WHAT IS NEEDED | Every record must be copied exactly. Leave nothing out.

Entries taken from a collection
= Beginning of Section =
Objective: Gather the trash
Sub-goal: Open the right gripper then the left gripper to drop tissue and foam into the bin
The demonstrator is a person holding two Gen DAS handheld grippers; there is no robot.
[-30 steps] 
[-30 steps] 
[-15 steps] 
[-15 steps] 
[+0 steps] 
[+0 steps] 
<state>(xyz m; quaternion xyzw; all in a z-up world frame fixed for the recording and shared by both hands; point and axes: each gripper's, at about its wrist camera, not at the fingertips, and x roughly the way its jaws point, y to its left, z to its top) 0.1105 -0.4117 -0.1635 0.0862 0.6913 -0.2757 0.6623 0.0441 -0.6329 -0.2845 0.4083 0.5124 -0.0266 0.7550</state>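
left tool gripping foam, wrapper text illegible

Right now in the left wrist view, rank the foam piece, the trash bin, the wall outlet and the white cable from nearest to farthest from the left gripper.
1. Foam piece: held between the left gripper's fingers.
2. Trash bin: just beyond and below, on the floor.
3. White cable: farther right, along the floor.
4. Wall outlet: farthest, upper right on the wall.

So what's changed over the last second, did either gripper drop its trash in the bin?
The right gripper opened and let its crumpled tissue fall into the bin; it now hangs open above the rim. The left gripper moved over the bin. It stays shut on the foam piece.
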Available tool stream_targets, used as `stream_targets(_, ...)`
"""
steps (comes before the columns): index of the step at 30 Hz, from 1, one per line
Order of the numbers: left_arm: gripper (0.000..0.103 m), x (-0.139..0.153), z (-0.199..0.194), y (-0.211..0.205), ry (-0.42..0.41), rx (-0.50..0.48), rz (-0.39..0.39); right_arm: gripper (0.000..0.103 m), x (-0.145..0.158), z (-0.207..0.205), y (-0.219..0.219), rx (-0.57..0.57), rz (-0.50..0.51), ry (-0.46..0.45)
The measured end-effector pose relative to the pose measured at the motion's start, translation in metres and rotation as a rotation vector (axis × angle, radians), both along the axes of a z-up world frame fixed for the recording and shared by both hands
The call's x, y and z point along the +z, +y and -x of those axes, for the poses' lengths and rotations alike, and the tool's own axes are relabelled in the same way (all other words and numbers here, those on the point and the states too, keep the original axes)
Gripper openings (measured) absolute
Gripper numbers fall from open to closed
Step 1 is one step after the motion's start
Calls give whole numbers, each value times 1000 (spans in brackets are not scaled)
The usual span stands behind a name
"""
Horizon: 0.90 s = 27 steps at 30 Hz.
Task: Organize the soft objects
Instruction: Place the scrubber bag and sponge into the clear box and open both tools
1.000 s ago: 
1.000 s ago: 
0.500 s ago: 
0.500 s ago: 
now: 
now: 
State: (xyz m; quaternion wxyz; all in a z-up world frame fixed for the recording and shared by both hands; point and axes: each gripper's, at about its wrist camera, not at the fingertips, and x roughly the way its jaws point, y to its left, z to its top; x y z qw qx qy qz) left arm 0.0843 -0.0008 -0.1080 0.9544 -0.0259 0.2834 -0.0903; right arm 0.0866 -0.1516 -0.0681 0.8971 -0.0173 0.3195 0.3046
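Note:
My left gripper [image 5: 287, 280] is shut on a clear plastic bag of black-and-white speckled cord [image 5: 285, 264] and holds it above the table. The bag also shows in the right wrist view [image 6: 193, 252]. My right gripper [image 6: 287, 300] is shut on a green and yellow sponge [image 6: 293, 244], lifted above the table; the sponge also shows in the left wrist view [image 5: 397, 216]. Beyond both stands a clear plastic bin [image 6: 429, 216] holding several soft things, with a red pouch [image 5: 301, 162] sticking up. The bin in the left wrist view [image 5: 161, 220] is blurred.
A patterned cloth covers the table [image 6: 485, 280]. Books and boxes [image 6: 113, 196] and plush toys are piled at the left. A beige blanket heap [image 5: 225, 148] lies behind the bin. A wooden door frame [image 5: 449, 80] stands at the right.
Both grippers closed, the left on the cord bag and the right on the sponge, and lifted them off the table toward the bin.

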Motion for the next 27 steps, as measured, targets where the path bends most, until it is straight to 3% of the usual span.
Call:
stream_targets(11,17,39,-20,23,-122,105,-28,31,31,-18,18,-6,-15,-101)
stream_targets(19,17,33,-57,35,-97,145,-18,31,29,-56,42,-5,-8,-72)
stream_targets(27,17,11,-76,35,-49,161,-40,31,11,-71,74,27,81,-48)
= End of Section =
REPLY |
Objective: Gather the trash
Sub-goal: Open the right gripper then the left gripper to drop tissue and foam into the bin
The demonstrator is a person holding two Gen DAS handheld grippers; there is no robot.
[-30 steps] 
[-30 steps] 
[-15 steps] 
[-15 steps] 
[+0 steps] 
[+0 steps] 
<state>(xyz m; quaternion xyzw; all in a z-up world frame fixed for the recording and shared by both hands; point and axes: each gripper's, at about its wrist camera, not at the fingertips, and x roughly the way its jaws point, y to its left, z to its top) 0.1105 -0.4117 -0.1635 0.0862 0.6913 -0.2757 0.6623 0.0441 -0.6329 -0.2845 0.4083 0.5124 -0.0266 0.7550</state>
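left tool gripping foam, wrapper text illegible

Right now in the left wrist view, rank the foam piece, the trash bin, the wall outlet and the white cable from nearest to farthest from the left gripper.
1. Foam piece: held between the left gripper's fingers.
2. Trash bin: just beyond and below, on the floor.
3. White cable: farther right, along the floor.
4. Wall outlet: farthest, upper right on the wall.

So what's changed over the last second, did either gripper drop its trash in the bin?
The right gripper opened and let its crumpled tissue fall into the bin; it now hangs open above the rim. The left gripper moved over the bin. It stays shut on the foam piece.
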Available tool stream_targets, used as `stream_targets(_, ...)`
"""
steps (comes before the columns): index of the step at 30 Hz, from 1, one per line
Order of the numbers: left_arm: gripper (0.000..0.103 m), x (-0.139..0.153), z (-0.199..0.194), y (-0.211..0.205), ry (-0.42..0.41), rx (-0.50..0.48), rz (-0.39..0.39); right_arm: gripper (0.000..0.103 m), x (-0.145..0.158), z (-0.207..0.205), y (-0.219..0.219), rx (-0.57..0.57), rz (-0.50..0.51), ry (-0.46..0.45)
The measured end-effector pose relative to the pose measured at the motion's start, translation in metres and rotation as a rotation vector (axis × angle, radians), both along the axes of a z-up world frame fixed for the recording and shared by both hands
The call's x, y and z point along the +z, +y and -x of those axes, for the poses' lengths and rotations alike, and the tool's own axes are relabelled in the same way (all other words and numbers here, those on the point and the states too, keep the original axes)
Gripper openings (measured) absolute
Gripper numbers fall from open to closed
Step 1 is one step after the motion's start
Calls give whole numbers, each value times 1000 (spans in brackets are not scaled)
The usual span stands behind a name
"""
Horizon: 0.90 s = 27 steps at 30 Hz.
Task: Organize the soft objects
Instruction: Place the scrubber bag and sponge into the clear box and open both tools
1.000 s ago: 
1.000 s ago: 
0.500 s ago: 
0.500 s ago: 
now: 
now: 
State: (xyz m; quaternion wxyz; all in a z-up world frame fixed for the recording and shared by both hands; point and axes: each gripper's, at about its wrist camera, not at the fingertips, and x roughly the way its jaws point, y to its left, z to its top; x y z qw qx qy qz) left arm 0.0843 -0.0008 -0.1080 0.9544 -0.0259 0.2834 -0.0903; right arm 0.0866 -0.1516 -0.0681 0.8971 -0.0173 0.3195 0.3046
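Note:
My left gripper [image 5: 287, 280] is shut on a clear plastic bag of black-and-white speckled cord [image 5: 285, 264] and holds it above the table. The bag also shows in the right wrist view [image 6: 193, 252]. My right gripper [image 6: 287, 300] is shut on a green and yellow sponge [image 6: 293, 244], lifted above the table; the sponge also shows in the left wrist view [image 5: 397, 216]. Beyond both stands a clear plastic bin [image 6: 429, 216] holding several soft things, with a red pouch [image 5: 301, 162] sticking up. The bin in the left wrist view [image 5: 161, 220] is blurred.
A patterned cloth covers the table [image 6: 485, 280]. Books and boxes [image 6: 113, 196] and plush toys are piled at the left. A beige blanket heap [image 5: 225, 148] lies behind the bin. A wooden door frame [image 5: 449, 80] stands at the right.
Both grippers closed, the left on the cord bag and the right on the sponge, and lifted them off the table toward the bin.
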
Motion for the next 27 steps, as measured, targets where the path bends most, until it is straight to 3% of the usual span.
Call:
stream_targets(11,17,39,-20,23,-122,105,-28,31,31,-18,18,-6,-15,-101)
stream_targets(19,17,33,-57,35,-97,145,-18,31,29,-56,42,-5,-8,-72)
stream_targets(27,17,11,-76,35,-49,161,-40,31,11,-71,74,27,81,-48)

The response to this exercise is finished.